= Beginning of Section =

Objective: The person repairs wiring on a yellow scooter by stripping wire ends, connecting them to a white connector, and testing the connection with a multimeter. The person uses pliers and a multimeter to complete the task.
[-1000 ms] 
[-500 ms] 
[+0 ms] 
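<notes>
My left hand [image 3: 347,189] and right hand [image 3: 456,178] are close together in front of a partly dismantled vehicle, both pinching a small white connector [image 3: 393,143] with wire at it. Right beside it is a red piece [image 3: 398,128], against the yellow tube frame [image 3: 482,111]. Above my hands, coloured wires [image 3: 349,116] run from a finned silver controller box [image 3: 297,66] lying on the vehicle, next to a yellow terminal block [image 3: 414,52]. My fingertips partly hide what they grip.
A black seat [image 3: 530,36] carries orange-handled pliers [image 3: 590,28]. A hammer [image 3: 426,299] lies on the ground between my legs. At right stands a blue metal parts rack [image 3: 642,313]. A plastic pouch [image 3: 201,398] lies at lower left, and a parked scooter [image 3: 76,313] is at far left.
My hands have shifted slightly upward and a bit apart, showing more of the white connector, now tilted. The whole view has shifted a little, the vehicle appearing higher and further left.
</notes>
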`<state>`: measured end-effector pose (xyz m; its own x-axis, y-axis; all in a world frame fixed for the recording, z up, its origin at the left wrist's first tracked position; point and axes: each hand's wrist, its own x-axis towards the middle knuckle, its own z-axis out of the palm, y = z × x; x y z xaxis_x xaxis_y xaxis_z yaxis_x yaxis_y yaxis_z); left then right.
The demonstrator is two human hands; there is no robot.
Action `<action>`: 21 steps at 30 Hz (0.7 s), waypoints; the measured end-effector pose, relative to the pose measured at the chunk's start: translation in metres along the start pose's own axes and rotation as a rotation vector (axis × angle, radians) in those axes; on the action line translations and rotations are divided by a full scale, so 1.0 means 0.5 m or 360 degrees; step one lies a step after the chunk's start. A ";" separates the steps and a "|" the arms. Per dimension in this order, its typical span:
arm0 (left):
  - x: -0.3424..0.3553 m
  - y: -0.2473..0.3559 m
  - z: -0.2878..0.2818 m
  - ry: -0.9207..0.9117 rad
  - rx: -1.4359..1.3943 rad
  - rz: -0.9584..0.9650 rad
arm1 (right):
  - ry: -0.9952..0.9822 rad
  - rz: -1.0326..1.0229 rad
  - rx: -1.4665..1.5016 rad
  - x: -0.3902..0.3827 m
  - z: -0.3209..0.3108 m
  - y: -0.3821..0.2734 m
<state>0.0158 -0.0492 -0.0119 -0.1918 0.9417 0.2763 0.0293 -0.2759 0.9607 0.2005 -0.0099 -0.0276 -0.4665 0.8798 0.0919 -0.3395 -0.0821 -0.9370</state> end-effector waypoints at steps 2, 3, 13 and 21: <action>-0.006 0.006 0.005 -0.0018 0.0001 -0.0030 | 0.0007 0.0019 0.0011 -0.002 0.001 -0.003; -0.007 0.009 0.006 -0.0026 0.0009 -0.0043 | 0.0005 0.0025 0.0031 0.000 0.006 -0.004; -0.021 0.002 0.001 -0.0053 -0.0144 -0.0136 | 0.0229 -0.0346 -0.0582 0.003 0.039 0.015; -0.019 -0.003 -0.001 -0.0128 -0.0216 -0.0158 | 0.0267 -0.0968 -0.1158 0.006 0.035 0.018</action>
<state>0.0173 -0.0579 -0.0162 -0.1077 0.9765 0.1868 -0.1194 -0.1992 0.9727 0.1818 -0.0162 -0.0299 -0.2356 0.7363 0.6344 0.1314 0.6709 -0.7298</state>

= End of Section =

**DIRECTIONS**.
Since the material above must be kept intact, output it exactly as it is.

**SOLUTION**.
Objective: The person repairs wiring on a yellow scooter by stripping wire ends, connecting them to a white connector, and testing the connection with a multimeter. The person uses pliers and a multimeter to complete the task.
[-1000 ms] 
[-500 ms] 
[+0 ms] 
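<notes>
My left hand [image 3: 347,189] and right hand [image 3: 456,178] are close together in front of a partly dismantled vehicle, both pinching a small white connector [image 3: 393,143] with wire at it. Right beside it is a red piece [image 3: 398,128], against the yellow tube frame [image 3: 482,111]. Above my hands, coloured wires [image 3: 349,116] run from a finned silver controller box [image 3: 297,66] lying on the vehicle, next to a yellow terminal block [image 3: 414,52]. My fingertips partly hide what they grip.
A black seat [image 3: 530,36] carries orange-handled pliers [image 3: 590,28]. A hammer [image 3: 426,299] lies on the ground between my legs. At right stands a blue metal parts rack [image 3: 642,313]. A plastic pouch [image 3: 201,398] lies at lower left, and a parked scooter [image 3: 76,313] is at far left.
My hands have shifted slightly upward and a bit apart, showing more of the white connector, now tilted. The whole view has shifted a little, the vehicle appearing higher and further left.
</notes>
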`<state>`: measured end-effector pose (xyz m; its own x-axis, y-axis; all in a world frame fixed for the recording, z up, its origin at the left wrist's first tracked position; point and axes: each hand's wrist, its own x-axis towards the middle knuckle, its own z-axis out of the palm, y = z × x; x y z xaxis_x xaxis_y xaxis_z yaxis_x yaxis_y yaxis_z); left then right.
The demonstrator is two human hands; there is no robot.
Action `<action>`: 21 steps at 30 Hz (0.7 s), waypoints; the measured end-effector pose, relative to the pose measured at the chunk's start: translation in metres along the start pose's own axes and rotation as a rotation vector (axis × angle, radians) in those axes; on the action line translations and rotations are divided by a full scale, so 1.0 means 0.5 m or 360 degrees; step one lies a step after the chunk's start. A ";" separates the steps and a "|" the arms. Per dimension in this order, its typical span:
arm0 (left):
  - x: -0.3424..0.3553 m
  - y: -0.2473..0.3559 m
  - z: -0.2878..0.2818 m
  - ry: -0.9207..0.9117 rad
  - rx: -1.4359..1.3943 rad
  - rz: -0.9584..0.9650 rad
arm1 (right):
  - ry: -0.9952..0.9822 rad
  - rz: -1.0326..1.0229 rad
  - rx: -1.4665..1.5016 rad
  - x: -0.3902..0.3827 m
  - z: -0.3209..0.3108 m
  - y: -0.3821..0.2734 m
<state>0.0158 -0.0492 -0.0119 -0.1918 0.9417 0.2763 0.0293 -0.2759 0.9607 0.2005 -0.0099 -0.0276 -0.4665 0.8798 0.0919 -0.3395 -0.0821 -0.9370</state> end-effector waypoints at steps 2, 3, 13 and 21: <action>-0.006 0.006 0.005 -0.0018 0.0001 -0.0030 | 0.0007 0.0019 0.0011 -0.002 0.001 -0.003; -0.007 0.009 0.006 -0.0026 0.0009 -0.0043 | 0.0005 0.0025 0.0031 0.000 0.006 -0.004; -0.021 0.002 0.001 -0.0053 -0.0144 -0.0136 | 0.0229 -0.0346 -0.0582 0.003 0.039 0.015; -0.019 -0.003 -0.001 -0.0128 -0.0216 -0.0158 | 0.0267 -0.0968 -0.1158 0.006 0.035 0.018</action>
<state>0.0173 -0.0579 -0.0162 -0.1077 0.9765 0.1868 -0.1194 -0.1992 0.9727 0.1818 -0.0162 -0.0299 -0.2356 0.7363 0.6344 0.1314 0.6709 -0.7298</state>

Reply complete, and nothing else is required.